I run this monitoring stack on a Proxmox LXC container (Debian-based) that hosts several Docker Compose projects. The monitoring components themselves are also deployed via Docker Compose.

Here’s what I used:

cAdvisor – Exposes container-level metrics (CPU, memory, network, filesystem)
Prometheus – Scrapes and stores metrics from cAdvisor
Grafana – Visualizes the data
Docker socket mount – Gives cAdvisor access to container stats

I did not use Node Exporter initially because I only cared about containers, not host-level CPU or disk stats. I added it later when I wanted to correlate container behavior with overall system load.

The Docker Compose File

This is the actual compose file I use (trimmed of unrelated services):

version: '3.8'

services:
  cadvisor:
    image: gcr.io/cadvisor/cadvisor:v0.47.0
    container_name: cadvisor
    ports:
      - "8080:8080"
    volumes:
      - /:/rootfs:ro
      - /var/run:/var/run:ro
      - /sys:/sys:ro
      - /var/lib/docker/:/var/lib/docker:ro
      - /dev/disk/:/dev/disk:ro
    privileged: true
    devices:
      - /dev/kmsg
    restart: unless-stopped

  prometheus:
    image: prom/prometheus:v2.45.0
    container_name: prometheus
    ports:
      - "9090:9090"
    volumes:
      - ./prometheus.yml:/etc/prometheus/prometheus.yml:ro
      - prometheus-data:/prometheus
    command:
      - '--config.file=/etc/prometheus/prometheus.yml'
      - '--storage.tsdb.path=/prometheus'
      - '--storage.tsdb.retention.time=30d'
    restart: unless-stopped

  grafana:
    image: grafana/grafana:10.0.3
    container_name: grafana
    ports:
      - "3000:3000"
    volumes:
      - grafana-data:/var/lib/grafana
    environment:
      - GF_SECURITY_ADMIN_PASSWORD=admin
      - GF_USERS_ALLOW_SIGN_UP=false
    restart: unless-stopped

volumes:
  prometheus-data:
  grafana-data:

I pinned specific versions because I got burned once by a cAdvisor update that changed metric label names, breaking my dashboard queries.

Prometheus Configuration

The prometheus.yml file tells Prometheus where to scrape metrics:

global:
  scrape_interval: 15s
  evaluation_interval: 15s

scrape_configs:
  - job_name: 'cadvisor'
    static_configs:
      - targets: ['cadvisor:8080']

I kept the scrape interval at 15 seconds. I tried 5 seconds once, thinking more data would be better, but it just bloated my Prometheus storage without adding useful insights.

What Worked

Container State Tracking

cAdvisor exposes a metric called container_last_seen which shows the last time a container was observed. I used this to detect stopped containers:

time() - container_last_seen{name=~".+"} > 60

This query finds containers that haven’t been seen in the last 60 seconds. It’s not perfect—if Prometheus scraping fails, it triggers false positives—but it works well enough for my setup.

Resource Usage Over Time

I built a panel showing memory usage as a percentage of the container’s limit:

(container_memory_usage_bytes{name=~".+"} / container_spec_memory_limit_bytes{name=~".+"}) * 100

This immediately highlighted a container that was slowly leaking memory. It would restart every few days, and I never noticed the pattern until I saw the graph.

Exit Code Visibility

This was harder than expected. cAdvisor doesn’t directly expose exit codes. I had to query Docker’s own metrics API by mounting /var/run/docker.sock and using a script to parse container inspect data.
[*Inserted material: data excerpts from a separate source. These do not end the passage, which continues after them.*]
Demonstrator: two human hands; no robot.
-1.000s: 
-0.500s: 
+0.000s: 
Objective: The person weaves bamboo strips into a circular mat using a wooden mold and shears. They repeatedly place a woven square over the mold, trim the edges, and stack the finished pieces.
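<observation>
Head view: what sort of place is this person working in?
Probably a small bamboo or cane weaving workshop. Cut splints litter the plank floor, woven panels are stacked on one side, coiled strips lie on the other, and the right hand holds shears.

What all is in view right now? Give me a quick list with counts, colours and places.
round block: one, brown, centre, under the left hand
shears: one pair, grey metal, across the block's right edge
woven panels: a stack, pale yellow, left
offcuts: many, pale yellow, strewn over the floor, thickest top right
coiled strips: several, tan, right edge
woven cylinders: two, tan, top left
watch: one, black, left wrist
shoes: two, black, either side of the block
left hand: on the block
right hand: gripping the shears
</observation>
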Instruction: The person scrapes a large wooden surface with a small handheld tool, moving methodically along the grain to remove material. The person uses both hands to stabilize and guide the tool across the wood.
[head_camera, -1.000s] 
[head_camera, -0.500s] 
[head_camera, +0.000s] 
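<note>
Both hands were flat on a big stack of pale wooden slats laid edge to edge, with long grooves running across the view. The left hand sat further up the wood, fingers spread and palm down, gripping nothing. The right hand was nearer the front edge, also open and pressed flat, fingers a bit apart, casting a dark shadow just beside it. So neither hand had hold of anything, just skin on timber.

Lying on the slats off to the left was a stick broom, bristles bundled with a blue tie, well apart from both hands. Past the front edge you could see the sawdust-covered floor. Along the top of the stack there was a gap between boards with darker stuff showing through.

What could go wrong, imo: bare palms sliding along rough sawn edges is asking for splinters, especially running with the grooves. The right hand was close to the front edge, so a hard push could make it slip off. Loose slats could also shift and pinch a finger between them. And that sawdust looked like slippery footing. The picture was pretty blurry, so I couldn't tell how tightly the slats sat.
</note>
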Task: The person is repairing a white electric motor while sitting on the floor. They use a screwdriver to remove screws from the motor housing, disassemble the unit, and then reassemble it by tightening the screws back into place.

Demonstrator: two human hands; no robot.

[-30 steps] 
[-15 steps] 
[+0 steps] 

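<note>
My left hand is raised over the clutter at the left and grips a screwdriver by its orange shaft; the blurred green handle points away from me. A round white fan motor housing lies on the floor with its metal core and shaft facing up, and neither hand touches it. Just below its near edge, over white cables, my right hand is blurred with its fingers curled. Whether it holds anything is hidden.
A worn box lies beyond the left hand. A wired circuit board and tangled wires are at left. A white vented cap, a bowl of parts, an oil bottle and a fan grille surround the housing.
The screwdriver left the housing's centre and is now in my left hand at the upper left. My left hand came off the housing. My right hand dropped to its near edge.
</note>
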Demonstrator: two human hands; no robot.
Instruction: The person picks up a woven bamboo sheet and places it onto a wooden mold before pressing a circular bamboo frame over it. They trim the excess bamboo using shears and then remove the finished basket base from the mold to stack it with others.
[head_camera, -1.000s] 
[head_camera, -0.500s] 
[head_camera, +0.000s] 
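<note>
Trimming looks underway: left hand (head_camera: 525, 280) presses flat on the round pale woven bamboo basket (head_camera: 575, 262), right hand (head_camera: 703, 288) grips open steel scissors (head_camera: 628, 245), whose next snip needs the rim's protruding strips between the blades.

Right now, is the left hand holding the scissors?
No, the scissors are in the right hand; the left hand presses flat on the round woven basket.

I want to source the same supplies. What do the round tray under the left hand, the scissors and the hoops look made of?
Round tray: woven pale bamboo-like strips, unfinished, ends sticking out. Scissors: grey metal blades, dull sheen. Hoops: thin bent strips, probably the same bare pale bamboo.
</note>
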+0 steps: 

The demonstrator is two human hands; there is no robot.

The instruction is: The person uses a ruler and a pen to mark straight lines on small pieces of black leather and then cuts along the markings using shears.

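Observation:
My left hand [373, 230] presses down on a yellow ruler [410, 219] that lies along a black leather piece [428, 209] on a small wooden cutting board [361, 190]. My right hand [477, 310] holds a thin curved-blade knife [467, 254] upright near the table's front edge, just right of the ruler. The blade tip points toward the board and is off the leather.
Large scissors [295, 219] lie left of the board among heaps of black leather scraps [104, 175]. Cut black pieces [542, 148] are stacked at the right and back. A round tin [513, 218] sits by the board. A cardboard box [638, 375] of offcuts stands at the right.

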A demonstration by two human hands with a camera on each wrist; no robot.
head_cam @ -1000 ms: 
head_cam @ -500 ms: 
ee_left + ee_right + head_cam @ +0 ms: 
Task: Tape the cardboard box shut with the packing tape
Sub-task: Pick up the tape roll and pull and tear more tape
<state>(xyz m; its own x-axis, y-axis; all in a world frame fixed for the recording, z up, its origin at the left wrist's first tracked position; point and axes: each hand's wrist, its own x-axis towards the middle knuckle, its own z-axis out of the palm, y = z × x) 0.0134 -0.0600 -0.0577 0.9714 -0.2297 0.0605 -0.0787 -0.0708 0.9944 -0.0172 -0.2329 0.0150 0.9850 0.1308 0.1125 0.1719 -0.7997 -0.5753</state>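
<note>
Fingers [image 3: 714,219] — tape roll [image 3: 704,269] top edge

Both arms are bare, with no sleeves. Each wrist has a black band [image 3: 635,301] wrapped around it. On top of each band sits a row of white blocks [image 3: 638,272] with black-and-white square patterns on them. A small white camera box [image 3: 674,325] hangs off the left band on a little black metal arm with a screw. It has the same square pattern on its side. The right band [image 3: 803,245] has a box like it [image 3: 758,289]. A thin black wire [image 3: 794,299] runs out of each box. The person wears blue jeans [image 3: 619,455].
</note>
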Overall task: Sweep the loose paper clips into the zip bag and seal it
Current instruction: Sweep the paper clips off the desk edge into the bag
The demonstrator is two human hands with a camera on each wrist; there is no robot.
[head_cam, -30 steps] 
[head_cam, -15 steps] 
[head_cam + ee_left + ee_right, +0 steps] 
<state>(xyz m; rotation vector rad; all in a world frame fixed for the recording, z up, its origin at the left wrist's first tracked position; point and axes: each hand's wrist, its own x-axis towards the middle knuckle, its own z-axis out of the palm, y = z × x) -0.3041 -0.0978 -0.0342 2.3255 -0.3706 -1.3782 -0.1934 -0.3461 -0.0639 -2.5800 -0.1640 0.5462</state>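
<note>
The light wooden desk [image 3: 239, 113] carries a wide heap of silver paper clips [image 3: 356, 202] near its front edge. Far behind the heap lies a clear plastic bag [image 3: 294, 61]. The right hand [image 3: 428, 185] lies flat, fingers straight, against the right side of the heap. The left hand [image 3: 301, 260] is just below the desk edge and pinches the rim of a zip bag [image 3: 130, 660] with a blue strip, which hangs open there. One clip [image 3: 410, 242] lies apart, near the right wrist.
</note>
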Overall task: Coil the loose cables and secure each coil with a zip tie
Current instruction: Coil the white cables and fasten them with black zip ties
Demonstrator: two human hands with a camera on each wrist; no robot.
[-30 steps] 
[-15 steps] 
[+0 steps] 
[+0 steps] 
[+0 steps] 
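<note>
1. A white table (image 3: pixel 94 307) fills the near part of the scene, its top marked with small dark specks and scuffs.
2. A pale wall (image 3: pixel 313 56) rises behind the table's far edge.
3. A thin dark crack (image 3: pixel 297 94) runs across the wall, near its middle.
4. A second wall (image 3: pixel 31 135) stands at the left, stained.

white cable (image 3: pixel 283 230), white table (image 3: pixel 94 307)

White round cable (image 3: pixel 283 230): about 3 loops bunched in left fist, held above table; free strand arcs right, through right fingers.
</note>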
I ended up writing a small Python script that runs every 5 minutes via cron:

import docker
import json

client = docker.from_env()

for container in client.containers.list(all=True):
    state = container.attrs['State']
    if state['Status'] == 'exited':
        exit_code = state['ExitCode']
        print(f"{container.name}: exited with code {exit_code}")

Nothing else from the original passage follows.